How widespread the “crab syndrome” is in India is not clear. It is clear, however, that the phenomenon is not unique to that country. Unconventional discoveries by Western scientists have also met with disbelief and even scorn. The prion and the connection of Heliobacter pylori to stomach ulcers are just two prominent examples of advances that met strong initial resistance. Steptoe and Edwards also faced skepticism, and worse, before they succeeded.

But if John’s interpretation is correct, India would need, as John puts it, “institutional reforms and a process to keep department heads in check” if it wants to unleash the full talents of its scientists.

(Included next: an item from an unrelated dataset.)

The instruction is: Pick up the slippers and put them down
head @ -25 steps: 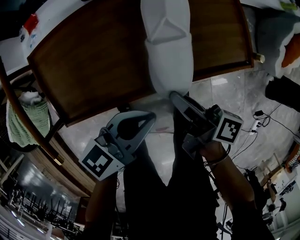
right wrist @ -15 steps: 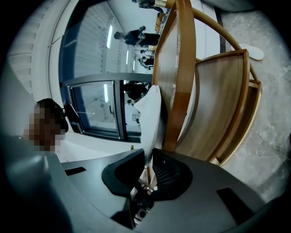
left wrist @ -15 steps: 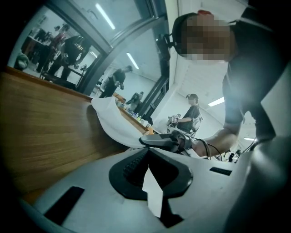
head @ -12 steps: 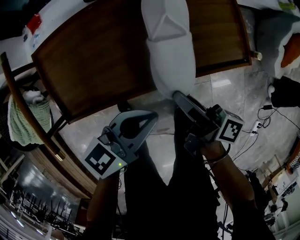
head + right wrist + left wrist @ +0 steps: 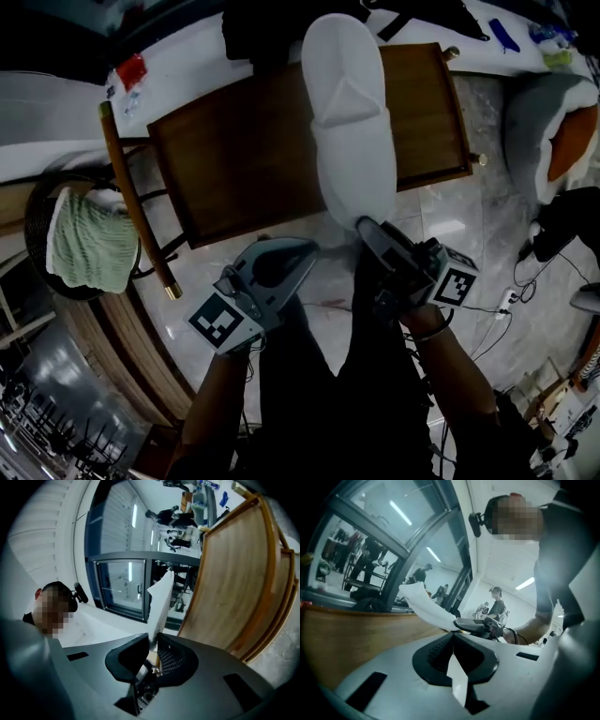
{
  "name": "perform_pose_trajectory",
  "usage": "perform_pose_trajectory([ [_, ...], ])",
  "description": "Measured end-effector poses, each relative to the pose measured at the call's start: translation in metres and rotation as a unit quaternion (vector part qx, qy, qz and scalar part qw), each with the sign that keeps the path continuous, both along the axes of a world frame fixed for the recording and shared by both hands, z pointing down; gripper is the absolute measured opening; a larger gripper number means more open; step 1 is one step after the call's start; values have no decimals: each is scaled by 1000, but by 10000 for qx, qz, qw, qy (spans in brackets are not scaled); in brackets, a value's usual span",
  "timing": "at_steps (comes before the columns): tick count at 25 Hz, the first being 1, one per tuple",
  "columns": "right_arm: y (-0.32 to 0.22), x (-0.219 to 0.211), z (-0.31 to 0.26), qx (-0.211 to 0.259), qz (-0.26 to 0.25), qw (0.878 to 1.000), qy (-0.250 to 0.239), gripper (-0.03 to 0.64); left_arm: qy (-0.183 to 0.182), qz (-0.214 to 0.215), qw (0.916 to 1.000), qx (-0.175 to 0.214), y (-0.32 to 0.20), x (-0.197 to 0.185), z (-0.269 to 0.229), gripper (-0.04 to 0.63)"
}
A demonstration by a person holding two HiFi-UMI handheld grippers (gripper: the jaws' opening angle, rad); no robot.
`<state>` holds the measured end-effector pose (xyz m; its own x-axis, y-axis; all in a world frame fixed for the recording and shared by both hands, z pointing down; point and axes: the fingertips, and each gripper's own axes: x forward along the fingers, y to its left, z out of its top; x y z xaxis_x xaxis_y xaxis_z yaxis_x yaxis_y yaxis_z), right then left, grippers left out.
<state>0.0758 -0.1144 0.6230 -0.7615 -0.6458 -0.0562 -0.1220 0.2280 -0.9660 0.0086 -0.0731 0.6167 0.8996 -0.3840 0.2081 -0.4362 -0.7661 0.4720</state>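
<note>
One white slipper (image 5: pixel 352 141), heel hidden inside right tongs (image 5: pixel 365 226)

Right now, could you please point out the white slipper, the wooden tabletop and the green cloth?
white slipper (image 5: pixel 354 141): head view, its middle.
wooden tabletop (image 5: pixel 244 159): head view, bare left part.
green cloth (image 5: pixel 89 246): head view, its centre.

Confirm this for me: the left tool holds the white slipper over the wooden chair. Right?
Not quite. The right tool, not the left tool, holds the white slipper over the wooden chair. The head view shows it, and the right gripper view shows its jaws pinching the slipper.
</note>
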Motion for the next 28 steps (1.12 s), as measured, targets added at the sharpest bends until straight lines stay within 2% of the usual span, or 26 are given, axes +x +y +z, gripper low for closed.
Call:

3 comments on “Is an “Indian Crab Syndrome” Impeding Indian Science?”

  1. Vikram says:

    Good to see finally somebody is there to comment on Indian science. In Indian science majority of the awards and honors are political . Any silly research praposal will be accepted, if some body has godfather. Best graduate students will not get recognition, if he is working under a low profile mentor. The faculty recruitment system in many places in India is worst.

  2. Smyths says:

    I just agree with the Mr. Vikram.

  3. Simpy says:

    I completely agree with the contents of “Indian Crab Syndrome” Impeding Indian Science?
    There had been series of very thought provocating critical write ups by Prof. Mashelkar in Science magazine about Irreverance in Indian science ( by Pushpa Bhargava in a series of articles in Hindu on genesis of Dept. of Biotechnology (DBT) and our own President Prof. Abdul Kalam in his book WINGS of FIRE about the role of research council or science advisory councils in institutional governance. If this can be the thoughts of the who’s who of Indian science, then it clearly suggest that there is something seriously wrong. Recently there had been a great thrust on promoting Indian science by KEYWORD catching them young. But if there is a serious problem at the top level which even the Who’s who of Indian science cannot control then how are these young innovators being identified.
    We all know that a life of any new institute in INDIA is only 5-10 years. All these institutes start with a novel objective and are groomed and nourished by the founder directors but then by the time these institute matures and founder directors are no more or have no authority over this institute it is open for a open competition. And it is then the rejected or dejected lot of Indian scientific bureaucracy put all pressure to mess up with the institutional affairs which is mostly political filled with vengeance leads to a natural death of this performing institute. There are innumerable examples but more predominantly with the DBT institutes, which very meticulously misuses the term autonomous. Possible solutions to these problems are to identify scientists with real interest in science in the helm of affairs of any institute. Why not invite the prominent Indian achievers in international diaspora both from academic and industry be a part of institutional building network. Make accountability of every member most significantly the Directors of these institutes to be reviewed critically. Make transparency in every matter of science administration and encourage networking and critical and open discussions on the merits based on the mandate of the institute. Simply encouraging young innovators is likely to be suicidal for both young innovators and the institute. If Prof. Mashelkar, Prof. Pushpa Bhargava or Prof. Abdul Kalam had made these statements early in their career they would have been crushed to humiliation and we wouldn’t have enjoyed the credibility of instutes like CCMB, CSIR or missile or space programs we cherish today.